Aim of the exercise: Exactly as written, transcribe the data that follows.

[[ Collected data, beginning ]]

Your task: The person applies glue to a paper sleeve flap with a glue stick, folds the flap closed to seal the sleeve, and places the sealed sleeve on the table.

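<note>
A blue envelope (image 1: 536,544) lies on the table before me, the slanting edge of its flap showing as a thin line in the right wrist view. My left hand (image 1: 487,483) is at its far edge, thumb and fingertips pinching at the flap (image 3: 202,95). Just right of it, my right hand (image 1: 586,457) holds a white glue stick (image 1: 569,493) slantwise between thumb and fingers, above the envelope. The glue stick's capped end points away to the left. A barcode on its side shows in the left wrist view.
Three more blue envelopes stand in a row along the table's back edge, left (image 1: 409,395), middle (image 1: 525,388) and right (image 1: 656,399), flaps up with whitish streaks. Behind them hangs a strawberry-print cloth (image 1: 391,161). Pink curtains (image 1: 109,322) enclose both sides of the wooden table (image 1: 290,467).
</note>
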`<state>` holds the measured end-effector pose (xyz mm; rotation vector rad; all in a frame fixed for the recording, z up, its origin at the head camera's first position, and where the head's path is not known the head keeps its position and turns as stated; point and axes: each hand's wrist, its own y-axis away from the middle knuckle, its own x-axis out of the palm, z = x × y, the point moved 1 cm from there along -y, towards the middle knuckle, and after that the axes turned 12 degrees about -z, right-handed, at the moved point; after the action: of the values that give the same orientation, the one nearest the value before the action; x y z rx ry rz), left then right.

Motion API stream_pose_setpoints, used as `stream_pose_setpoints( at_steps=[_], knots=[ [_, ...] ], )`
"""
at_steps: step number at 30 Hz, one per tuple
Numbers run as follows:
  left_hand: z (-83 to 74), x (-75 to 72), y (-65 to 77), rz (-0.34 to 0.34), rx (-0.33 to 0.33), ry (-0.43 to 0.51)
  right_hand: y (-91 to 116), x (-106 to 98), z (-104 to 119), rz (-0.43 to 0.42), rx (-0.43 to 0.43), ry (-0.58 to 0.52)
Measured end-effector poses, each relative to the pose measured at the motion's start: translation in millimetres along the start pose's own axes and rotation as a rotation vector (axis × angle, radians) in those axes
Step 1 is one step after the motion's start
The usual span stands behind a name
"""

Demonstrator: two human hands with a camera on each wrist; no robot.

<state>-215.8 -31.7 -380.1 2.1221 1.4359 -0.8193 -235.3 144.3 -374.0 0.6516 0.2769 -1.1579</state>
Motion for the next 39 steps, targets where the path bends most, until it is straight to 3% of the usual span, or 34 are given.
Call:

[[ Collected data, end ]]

Exercise output:
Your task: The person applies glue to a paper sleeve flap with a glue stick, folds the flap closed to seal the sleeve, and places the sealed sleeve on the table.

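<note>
A blue envelope (image 1: 536,544) lies on the table before me, the slanting edge of its flap showing as a thin line in the right wrist view. My left hand (image 1: 487,483) is at its far edge, thumb and fingertips pinching at the flap (image 3: 202,95). Just right of it, my right hand (image 1: 586,457) holds a white glue stick (image 1: 569,493) slantwise between thumb and fingers, above the envelope. The glue stick's capped end points away to the left. A barcode on its side shows in the left wrist view.
Three more blue envelopes stand in a row along the table's back edge, left (image 1: 409,395), middle (image 1: 525,388) and right (image 1: 656,399), flaps up with whitish streaks. Behind them hangs a strawberry-print cloth (image 1: 391,161). Pink curtains (image 1: 109,322) enclose both sides of the wooden table (image 1: 290,467).
</note>
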`<state>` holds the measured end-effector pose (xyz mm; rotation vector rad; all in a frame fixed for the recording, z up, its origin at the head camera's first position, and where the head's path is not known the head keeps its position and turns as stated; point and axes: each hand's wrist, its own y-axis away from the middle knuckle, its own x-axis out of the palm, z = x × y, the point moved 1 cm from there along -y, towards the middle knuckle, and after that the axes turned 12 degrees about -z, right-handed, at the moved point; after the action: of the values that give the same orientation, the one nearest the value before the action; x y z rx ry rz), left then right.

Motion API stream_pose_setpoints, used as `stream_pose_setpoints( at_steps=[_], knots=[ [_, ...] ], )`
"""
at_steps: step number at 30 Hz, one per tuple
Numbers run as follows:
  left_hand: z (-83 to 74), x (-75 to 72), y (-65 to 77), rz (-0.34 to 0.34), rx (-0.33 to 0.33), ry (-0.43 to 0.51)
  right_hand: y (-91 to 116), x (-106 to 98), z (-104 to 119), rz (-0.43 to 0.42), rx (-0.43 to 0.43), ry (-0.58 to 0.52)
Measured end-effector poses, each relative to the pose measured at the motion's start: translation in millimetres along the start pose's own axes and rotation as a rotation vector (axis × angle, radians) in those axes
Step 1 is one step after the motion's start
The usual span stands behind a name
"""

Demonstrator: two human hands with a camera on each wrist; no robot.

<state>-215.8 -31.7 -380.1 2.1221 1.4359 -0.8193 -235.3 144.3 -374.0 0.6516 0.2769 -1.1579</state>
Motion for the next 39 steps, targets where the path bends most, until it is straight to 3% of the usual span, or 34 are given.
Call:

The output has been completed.